***** Supplied information *****

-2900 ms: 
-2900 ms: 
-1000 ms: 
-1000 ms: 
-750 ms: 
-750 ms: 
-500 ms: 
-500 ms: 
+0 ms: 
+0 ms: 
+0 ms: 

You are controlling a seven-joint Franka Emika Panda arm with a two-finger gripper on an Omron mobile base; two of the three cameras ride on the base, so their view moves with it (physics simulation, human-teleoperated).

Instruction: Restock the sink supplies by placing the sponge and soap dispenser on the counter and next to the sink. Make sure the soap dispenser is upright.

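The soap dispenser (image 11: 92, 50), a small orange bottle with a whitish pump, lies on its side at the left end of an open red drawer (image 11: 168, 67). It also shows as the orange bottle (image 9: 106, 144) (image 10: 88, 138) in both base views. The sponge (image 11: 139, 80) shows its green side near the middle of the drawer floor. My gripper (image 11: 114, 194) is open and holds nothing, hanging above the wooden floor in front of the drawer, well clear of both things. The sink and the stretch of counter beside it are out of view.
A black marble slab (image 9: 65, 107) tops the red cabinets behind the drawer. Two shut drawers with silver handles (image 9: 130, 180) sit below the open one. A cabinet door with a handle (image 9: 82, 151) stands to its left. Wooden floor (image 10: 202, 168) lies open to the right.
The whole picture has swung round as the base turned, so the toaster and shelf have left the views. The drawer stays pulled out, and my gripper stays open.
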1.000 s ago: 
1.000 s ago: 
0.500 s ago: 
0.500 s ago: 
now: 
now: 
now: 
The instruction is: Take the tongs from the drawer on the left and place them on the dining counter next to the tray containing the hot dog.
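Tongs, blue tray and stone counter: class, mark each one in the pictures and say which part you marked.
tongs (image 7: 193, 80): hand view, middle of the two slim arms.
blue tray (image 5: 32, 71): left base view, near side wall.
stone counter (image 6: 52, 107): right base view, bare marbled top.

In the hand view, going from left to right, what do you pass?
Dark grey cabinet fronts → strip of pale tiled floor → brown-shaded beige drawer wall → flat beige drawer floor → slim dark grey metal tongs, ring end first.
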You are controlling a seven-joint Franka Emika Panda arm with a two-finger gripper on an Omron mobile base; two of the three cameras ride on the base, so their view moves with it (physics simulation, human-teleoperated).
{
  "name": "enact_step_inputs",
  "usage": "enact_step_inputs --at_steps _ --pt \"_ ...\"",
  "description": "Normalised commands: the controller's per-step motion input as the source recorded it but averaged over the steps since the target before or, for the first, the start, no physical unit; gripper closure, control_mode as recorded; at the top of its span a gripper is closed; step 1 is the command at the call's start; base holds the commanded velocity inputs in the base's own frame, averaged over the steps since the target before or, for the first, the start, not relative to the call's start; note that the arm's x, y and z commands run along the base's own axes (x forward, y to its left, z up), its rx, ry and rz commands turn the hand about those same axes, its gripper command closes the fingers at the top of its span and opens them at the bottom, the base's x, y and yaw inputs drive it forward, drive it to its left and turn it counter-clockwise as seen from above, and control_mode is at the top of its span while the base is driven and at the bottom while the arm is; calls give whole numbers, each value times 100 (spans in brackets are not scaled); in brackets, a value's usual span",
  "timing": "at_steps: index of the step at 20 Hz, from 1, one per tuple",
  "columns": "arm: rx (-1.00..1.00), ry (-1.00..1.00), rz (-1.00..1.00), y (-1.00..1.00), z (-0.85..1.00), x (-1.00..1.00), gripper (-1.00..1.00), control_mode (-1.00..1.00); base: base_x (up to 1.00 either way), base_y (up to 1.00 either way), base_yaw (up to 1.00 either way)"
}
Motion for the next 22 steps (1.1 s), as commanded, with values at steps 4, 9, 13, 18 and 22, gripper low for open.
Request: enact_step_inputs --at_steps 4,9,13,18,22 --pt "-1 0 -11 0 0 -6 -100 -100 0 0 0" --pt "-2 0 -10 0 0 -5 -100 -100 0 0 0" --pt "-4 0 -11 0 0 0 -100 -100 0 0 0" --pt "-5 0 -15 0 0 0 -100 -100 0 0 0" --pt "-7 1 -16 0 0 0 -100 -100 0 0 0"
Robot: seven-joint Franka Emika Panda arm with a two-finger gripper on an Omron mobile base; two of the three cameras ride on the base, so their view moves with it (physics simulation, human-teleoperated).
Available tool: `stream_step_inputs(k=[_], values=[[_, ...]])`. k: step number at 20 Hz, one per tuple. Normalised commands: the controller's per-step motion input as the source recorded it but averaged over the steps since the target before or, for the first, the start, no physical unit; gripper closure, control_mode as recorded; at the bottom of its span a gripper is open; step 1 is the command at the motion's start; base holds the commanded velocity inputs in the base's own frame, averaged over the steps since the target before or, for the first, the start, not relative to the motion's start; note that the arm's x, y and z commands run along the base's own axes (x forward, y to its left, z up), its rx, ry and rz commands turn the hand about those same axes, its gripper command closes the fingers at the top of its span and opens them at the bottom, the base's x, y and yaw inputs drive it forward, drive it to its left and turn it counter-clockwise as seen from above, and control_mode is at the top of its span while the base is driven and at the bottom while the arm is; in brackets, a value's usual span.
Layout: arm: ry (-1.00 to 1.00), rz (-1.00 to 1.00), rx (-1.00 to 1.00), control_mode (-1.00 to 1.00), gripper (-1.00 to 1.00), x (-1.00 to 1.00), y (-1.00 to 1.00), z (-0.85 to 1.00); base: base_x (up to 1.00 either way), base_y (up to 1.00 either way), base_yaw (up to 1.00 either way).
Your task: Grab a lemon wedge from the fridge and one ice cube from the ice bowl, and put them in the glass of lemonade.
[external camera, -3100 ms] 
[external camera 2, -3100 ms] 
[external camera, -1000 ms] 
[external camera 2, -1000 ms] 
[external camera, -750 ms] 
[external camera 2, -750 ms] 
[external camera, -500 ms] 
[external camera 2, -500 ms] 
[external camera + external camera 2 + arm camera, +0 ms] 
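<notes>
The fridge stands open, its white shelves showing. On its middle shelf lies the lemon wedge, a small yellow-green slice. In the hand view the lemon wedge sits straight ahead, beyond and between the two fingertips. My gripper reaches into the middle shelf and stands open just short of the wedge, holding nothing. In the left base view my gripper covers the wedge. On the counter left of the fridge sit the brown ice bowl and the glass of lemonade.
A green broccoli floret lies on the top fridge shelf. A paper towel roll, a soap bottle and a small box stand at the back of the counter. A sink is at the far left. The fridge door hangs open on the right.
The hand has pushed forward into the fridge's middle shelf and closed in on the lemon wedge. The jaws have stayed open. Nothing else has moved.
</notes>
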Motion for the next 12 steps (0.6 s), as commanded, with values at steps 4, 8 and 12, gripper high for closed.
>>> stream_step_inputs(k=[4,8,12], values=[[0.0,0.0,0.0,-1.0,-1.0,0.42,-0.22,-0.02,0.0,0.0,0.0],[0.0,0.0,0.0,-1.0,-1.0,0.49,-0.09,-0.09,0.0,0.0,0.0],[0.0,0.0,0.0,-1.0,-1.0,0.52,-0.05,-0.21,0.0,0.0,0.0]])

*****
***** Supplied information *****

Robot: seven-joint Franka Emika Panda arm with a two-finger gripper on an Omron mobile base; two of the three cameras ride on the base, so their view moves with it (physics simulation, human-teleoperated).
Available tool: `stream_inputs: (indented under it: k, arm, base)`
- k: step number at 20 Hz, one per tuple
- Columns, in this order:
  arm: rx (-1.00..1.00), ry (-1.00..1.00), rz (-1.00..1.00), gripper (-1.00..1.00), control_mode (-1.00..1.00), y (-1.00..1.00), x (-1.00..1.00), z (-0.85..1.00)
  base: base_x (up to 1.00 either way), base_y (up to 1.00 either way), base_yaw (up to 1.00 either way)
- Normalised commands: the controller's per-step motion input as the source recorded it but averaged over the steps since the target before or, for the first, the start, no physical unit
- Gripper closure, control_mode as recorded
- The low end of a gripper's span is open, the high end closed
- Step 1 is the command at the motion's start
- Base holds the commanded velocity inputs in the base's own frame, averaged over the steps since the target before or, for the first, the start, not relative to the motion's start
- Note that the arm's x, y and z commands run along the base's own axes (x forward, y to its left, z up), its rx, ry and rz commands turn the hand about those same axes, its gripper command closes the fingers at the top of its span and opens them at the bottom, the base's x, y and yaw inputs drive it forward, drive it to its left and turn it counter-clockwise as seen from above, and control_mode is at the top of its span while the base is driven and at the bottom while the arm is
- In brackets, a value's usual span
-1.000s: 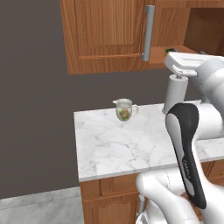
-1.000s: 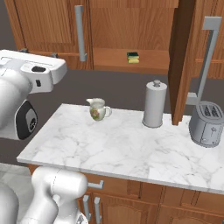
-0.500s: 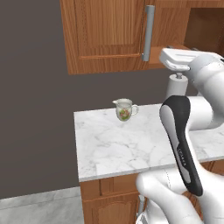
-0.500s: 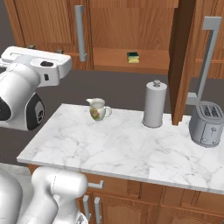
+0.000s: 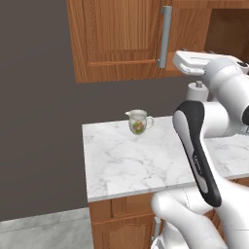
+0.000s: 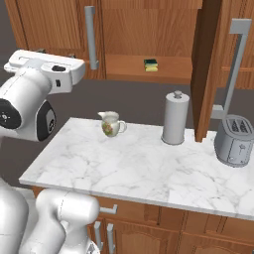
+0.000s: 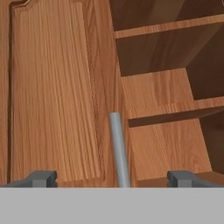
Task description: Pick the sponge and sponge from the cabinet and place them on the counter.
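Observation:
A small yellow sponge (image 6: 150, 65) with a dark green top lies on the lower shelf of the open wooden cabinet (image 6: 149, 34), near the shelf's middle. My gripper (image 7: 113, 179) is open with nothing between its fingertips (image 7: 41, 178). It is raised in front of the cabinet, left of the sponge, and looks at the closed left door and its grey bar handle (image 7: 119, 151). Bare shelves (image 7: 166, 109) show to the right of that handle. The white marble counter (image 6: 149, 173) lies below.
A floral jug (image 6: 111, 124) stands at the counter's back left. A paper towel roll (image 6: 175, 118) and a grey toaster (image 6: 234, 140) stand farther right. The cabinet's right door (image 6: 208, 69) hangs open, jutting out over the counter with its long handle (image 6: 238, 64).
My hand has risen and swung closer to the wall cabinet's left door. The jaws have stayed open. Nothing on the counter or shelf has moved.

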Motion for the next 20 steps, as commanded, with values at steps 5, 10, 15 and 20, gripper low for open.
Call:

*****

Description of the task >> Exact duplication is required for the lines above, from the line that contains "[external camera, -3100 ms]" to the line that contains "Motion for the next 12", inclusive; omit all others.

Worked solution >>
[external camera, -3100 ms] 
[external camera 2, -3100 ms] 
[external camera, -1000 ms] 
[external camera 2, -1000 ms] 
[external camera, -750 ms] 
[external camera 2, -750 ms] 
[external camera, -500 ms] 
[external camera 2, -500 ms] 
[external camera + external camera 2 + arm camera, +0 ms] 
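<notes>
The fridge stands open, its white shelves showing. On its middle shelf lies the lemon wedge, a small yellow-green slice. In the hand view the lemon wedge sits straight ahead, beyond and between the two fingertips. My gripper reaches into the middle shelf and stands open just short of the wedge, holding nothing. In the left base view my gripper covers the wedge. On the counter left of the fridge sit the brown ice bowl and the glass of lemonade.
A green broccoli floret lies on the top fridge shelf. A paper towel roll, a soap bottle and a small box stand at the back of the counter. A sink is at the far left. The fridge door hangs open on the right.
The hand has pushed forward into the fridge's middle shelf and closed in on the lemon wedge. The jaws have stayed open. Nothing else has moved.
</notes>
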Motion for the next 12 steps (0.6 s), as commanded, with values at steps 4, 8 and 12, gripper high for closed.

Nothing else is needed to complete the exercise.